Your intense fear for your child harms him

intense fear


Your intense fear for your child harms him and reduces his chances of independence and success in his life

Helicopter parents are a term given by psychologists to parents who monitor their young at every minute, and intervene in every moment of their young's life. They hunt for mistakes, observe every whisper, every facial expression, and every resentment. They over-correct wrong behaviors and never stop criticizing.

They never let the child choose or do something on his own, so he becomes entrenched in him and grows with him a feeling of helplessness telling him that he cannot do anything alone without his parents, and that he will inevitably make mistakes and spoil the matter, so his parents get angry with him as it happens all the time.

A child grows up extremely weak and hypersensitive, lacks self-confidence, always needs someone to lead him and someone to tell him the next step, does not try something new and does not make decisions, and he cannot form relationships, he is simply not fully qualified to go through life alone.

So always remember that a lot of attention, and if it is love, then it is fatal. If it exceeds its limit, it becomes corrupt. If something exceeds its limit, it turns into its opposite.

Our role is not to protect our children from life, but our role is to teach them how to live it, how to face it without fear, how to win after defeat, and how to succeed after failure, how to heal wounds, and how to end pain so that God grants us healing.

Of course, this does not mean neglecting them or leaving them to face destruction. Rather, what is required is balance, self-awareness, and certainty that they are human beings, and humans make mistakes and get hit, and he has to make mistakes in order to know how to hit.

What should we apply in order to raise a balance??

Excessive worry about the future of the teenage child does not help you to deal with him well, so learn to calm down and do not convey your concern to your son, as the person may change in an instant.

Assign tasks to your children.

Ask them what they think and listen softly.

They held them responsible for what was in the house and taught them how to do it, then they were satisfied with observing.

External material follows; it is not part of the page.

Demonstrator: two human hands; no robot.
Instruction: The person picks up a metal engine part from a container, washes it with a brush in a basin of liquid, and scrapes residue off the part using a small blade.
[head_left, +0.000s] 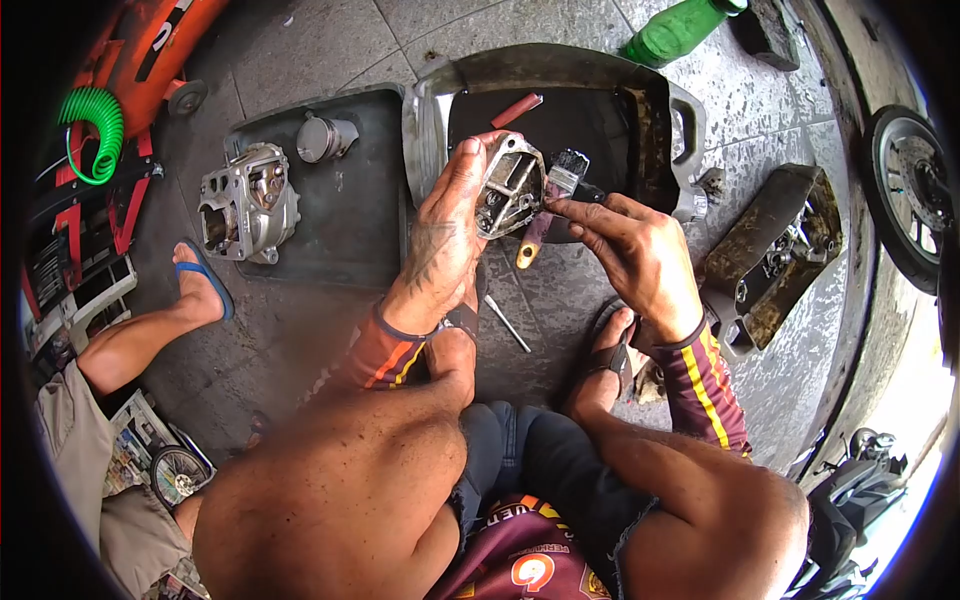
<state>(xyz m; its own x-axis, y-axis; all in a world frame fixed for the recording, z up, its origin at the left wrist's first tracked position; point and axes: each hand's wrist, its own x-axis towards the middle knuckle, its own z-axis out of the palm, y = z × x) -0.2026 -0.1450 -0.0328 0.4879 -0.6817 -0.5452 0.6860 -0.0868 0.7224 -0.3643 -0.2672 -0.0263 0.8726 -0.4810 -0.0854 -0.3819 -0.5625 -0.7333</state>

  • Take them with you to markets and visits.
  • Tell them what are the social limits and what are the religious prohibitions.
  • Tell them a lot of stories.
  • Be proud of their accomplishments.

  • Do not exaggerate the punishment, and do not punish each mistake.
  • Do not hunt for mistakes and do not criticize them, but rather direct their attention to the right behavior.
  • They develop a vigilant conscience, observing God, and observing oneself, which is what lasts.
  • Preventing the child from practicing something he loves out of fear for him, which most likely pushes him to practice it away from the eyes of his parents, so be keen on dialogue and allowing experiment and discovery instead of deprivation.
  • Give him a part of the freedom in his actions, even if he makes a mistake, let him complete it and see its result (and you are observing him) and when he finishes, talk to him about the action and the result.

His feeling that you are with him always and always support him in everything and there is no reason to be afraid of anything at all, no matter what, the feeling of reassurance is important for young people as it is important for adults, but do not do tasks that he must do, return to self-reliance and independence little by little.

Enjoy your children when they are young, the days will pass quickly, and you will have nothing left of their innocence and their childhood except for the memories of their players. Laugh with them, joke them, go out with them, be like children among them, and make education and literature with fun and play. Your preoccupation with your son in his youth will make him turn to those who listen to him outside the walls of the family, and they are often a disaster for him.